A couple of examples I've run into:

https://github.com/NixOS/nix/issues/2259 showed people trying to make use of the "hello world" package which was given in the NixPkgs manual, but couldn't quite figure out how to get it to build.

e.g. if you want a package that's a simple script, "writeScriptBin" seems like what you'd want. -- But it's really not clear how to use it from the manual; you'd have to read the nixpkgs source. https://nixos.org/manual/nixpkgs/stable/#trivial-builder-wri...

1 comments

> you'd have to read the nixpkgs source. https://nixos.org/manual/nixpkgs/stable/#trivial-builder-wri...

Is it too much to ask from developers in 2022? At source, the function is well documented and is provided with an example [1]. The only missing part is a rendered HTML with the same information.

[1] https://github.com/NixOS/nixpkgs/blob/master/pkgs/build-supp...

It's one thing to look at the source, it's another thing to know that you have to look inside `pkgs/build-support/trivial-builders.nix` to find the documentation. One of the main advantages of reference documentation is a central place to look up what things do.
`writeScriptBin` is the second topmost link on Google search that leads directly to that file in a central repository of nixpkgs. Unique function names have the advantage of being transparent references that you can find either via google, or github search, or grep on your local checkout of nixpkgs.
In 2022, I think it's a reasonable expectation that API documentation can be accessed as rendered HTML. -- e.g.

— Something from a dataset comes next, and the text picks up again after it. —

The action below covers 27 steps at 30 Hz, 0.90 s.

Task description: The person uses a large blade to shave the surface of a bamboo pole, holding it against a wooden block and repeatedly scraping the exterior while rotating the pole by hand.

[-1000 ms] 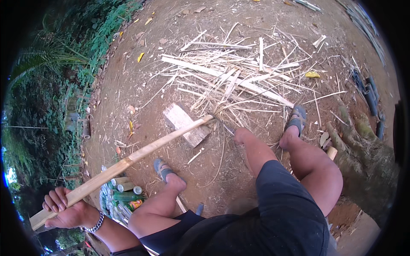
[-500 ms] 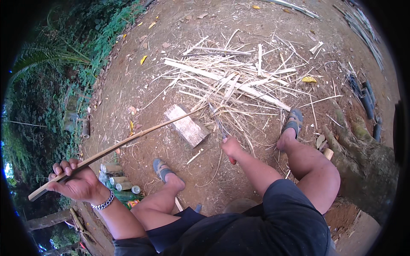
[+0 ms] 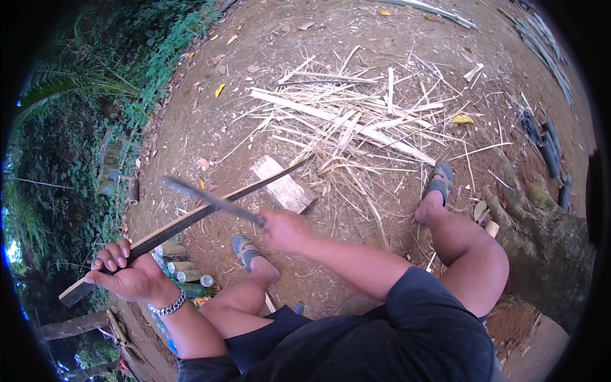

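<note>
My left hand [image 3: 137, 278] is closed round the near end of a long split-bamboo strip [image 3: 172, 229], thumb on one side and fingers on the other. The strip slopes away to the right, its thin far end over a pale wooden block [image 3: 284, 186] on the ground. In my right hand [image 3: 286, 231] is a long-bladed knife [image 3: 194, 193], its handle mostly hidden by my fist. The slightly blurred blade points left and crosses the strip in view beyond my left hand; whether it touches, I cannot tell.
A heap of pale strips and shavings [image 3: 350, 124] lies ahead. My sandalled feet are planted apart. Glass bottles [image 3: 188, 275] stand by my left leg, a thick tree root [image 3: 547, 235] rises at right, and dark tube pieces [image 3: 548, 156] lie beyond it.
My right hand has swung the knife up and left, from beside the shavings to across the strip. The strip has turned to show more of its dark side.
</note>
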Tool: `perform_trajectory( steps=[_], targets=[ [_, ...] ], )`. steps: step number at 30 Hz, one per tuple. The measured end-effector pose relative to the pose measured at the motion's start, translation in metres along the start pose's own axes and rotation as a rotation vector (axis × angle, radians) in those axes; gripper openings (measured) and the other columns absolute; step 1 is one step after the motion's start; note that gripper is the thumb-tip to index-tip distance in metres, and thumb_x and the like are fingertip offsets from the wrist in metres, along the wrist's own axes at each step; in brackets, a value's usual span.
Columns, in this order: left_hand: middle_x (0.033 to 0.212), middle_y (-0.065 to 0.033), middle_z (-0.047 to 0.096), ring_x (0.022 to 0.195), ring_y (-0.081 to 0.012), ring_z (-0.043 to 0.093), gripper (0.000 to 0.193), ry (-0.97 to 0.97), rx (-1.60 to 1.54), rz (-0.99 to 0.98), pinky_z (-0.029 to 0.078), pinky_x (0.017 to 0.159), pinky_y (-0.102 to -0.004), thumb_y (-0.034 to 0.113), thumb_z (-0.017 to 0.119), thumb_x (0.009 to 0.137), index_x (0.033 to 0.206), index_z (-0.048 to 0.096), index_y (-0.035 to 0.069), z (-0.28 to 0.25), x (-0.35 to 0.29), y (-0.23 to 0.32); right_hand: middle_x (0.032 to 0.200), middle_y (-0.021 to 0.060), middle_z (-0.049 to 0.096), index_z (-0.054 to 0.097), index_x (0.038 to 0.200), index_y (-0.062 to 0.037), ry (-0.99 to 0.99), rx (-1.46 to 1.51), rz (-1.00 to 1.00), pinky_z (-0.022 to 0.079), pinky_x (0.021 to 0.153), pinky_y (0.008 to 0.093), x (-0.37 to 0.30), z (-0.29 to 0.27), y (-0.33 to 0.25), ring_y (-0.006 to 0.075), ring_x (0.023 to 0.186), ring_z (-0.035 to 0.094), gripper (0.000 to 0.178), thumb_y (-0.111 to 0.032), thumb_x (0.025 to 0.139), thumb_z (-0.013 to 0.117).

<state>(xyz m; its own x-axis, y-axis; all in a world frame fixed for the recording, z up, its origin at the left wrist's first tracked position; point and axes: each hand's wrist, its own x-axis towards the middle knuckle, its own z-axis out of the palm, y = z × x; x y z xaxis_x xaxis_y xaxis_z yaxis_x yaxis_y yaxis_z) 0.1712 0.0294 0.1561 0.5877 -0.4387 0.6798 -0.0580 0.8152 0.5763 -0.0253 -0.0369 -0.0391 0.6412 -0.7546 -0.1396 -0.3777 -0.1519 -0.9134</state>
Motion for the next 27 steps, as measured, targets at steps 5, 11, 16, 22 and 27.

Haskell's or Rust's documentation even links to the source for the packages.

On the other hand, I think it's fair to say NixOS will sometimes require a high level of involvement from its users. When something goes wrong on another OS, it's easy to search for the answer. With NixOS, you have to understand both the Linux part, and the NixOS part.

> Is it too much to ask from developers in 2022?

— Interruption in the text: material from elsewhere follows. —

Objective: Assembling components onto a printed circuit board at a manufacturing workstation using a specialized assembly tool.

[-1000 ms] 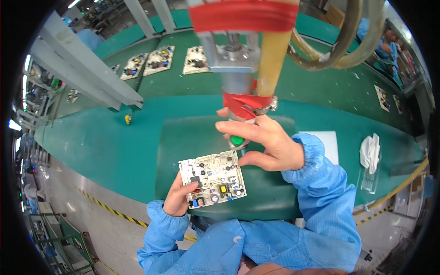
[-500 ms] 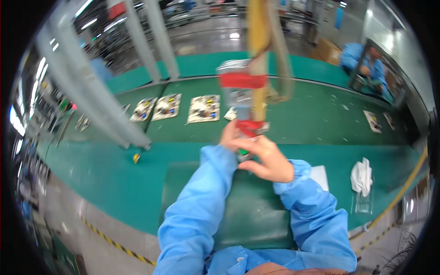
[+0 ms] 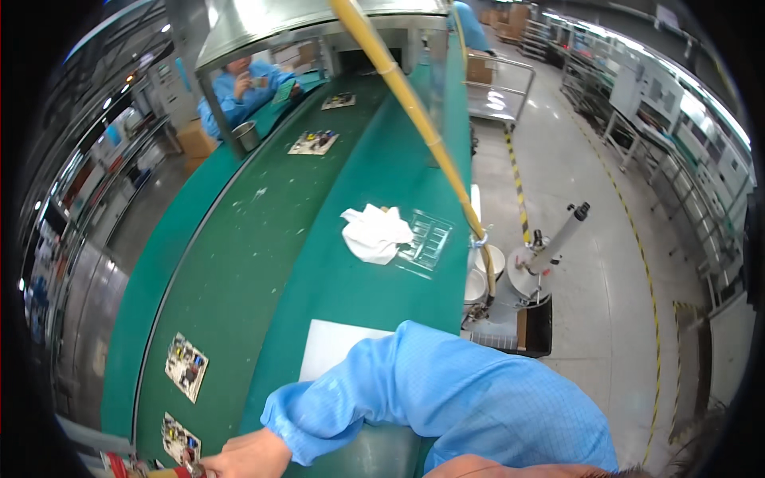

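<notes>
At the lower left edge, my right hand [image 3: 251, 456] curls against a red-and-yellow hanging tool [image 3: 163, 472]. Its fingertips run out of the picture, so the grip shows only in part. My left hand is out of view. Just beyond my right hand, a populated circuit board [image 3: 180, 440] lies on the dark green belt, with a second circuit board [image 3: 187, 368] farther along. My right sleeve [image 3: 470, 390] crosses the near worktop and partly covers a white sheet [image 3: 339, 344].
A crumpled white cloth [image 3: 376, 233] lies beside a clear plastic tray [image 3: 429, 243]. A yellow hose [image 3: 414, 107] slants across the bench. More boards [image 3: 313, 143] sit farther up the belt [image 3: 239, 239], near a metal hood [image 3: 303, 28]. A co-worker [image 3: 239, 92] sits across it.
My view has swung to the right along the belt. My left hand has left the picture, and my right hand and the tool now appear at the lower left edge.
</notes>
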Available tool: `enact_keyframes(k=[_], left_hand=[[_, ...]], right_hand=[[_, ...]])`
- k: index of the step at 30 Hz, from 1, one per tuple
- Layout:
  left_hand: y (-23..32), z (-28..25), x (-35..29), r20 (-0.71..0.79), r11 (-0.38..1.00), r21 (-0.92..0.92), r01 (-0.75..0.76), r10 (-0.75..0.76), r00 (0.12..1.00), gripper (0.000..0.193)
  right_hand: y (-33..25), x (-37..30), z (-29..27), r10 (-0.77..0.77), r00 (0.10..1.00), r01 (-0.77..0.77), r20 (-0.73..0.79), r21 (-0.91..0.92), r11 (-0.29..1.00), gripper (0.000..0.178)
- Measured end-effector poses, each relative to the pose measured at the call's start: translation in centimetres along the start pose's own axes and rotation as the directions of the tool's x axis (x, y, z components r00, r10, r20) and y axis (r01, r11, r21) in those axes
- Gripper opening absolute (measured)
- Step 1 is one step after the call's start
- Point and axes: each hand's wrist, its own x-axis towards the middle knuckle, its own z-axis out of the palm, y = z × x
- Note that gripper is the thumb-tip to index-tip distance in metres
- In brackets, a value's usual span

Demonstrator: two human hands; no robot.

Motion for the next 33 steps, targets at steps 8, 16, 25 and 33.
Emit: enact_keyframes(k=[8, 16, 25, 33], left_hand=[[4.1, -0.3, -2.9, -0.166, 0.998, 0.014, 0.059, -0.056, 0.985, 0.05], [10.7, -0.6, -7.5, -0.372, 0.998, 0.021, 0.066, -0.053, 0.927, 0.053], [13.5, -3.5, -15.4, -0.588, 0.998, -0.022, 0.063, -0.064, 0.806, 0.057], [16.3, 5.8, -32.1, -0.737, 0.962, -0.257, 0.092, -0.257, 0.626, 0.032]], right_hand=[[0.4, -0.6, -0.2, 0.042, 0.999, -0.044, -0.014, -0.239, 0.97, 0.05], [0.7, -0.2, -0.1, -0.046, 0.989, 0.074, 0.144, -0.197, 0.978, 0.042], [1.2, -0.9, 0.7, -0.043, 0.999, 0.035, -0.033, -0.209, 0.977, 0.054], [0.1, -0.4, 0.4, 0.017, 0.998, 0.0, 0.059, -0.283, 0.959, 0.05]])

In 2022 it's not too much to ask from the developers of the tools to provide:

- consistent and up-to-date documentation (that's built and updated together with the source code)

- consistent, readable and understandable error messages

> Is it too much to ask from developers in 2022?

It's not too much to ask for non-production ready software. If nixos is supposed to be production ready, then yes.

NixOS is production ready, productive teams that care about reproducibility use it in a variety of production environments already.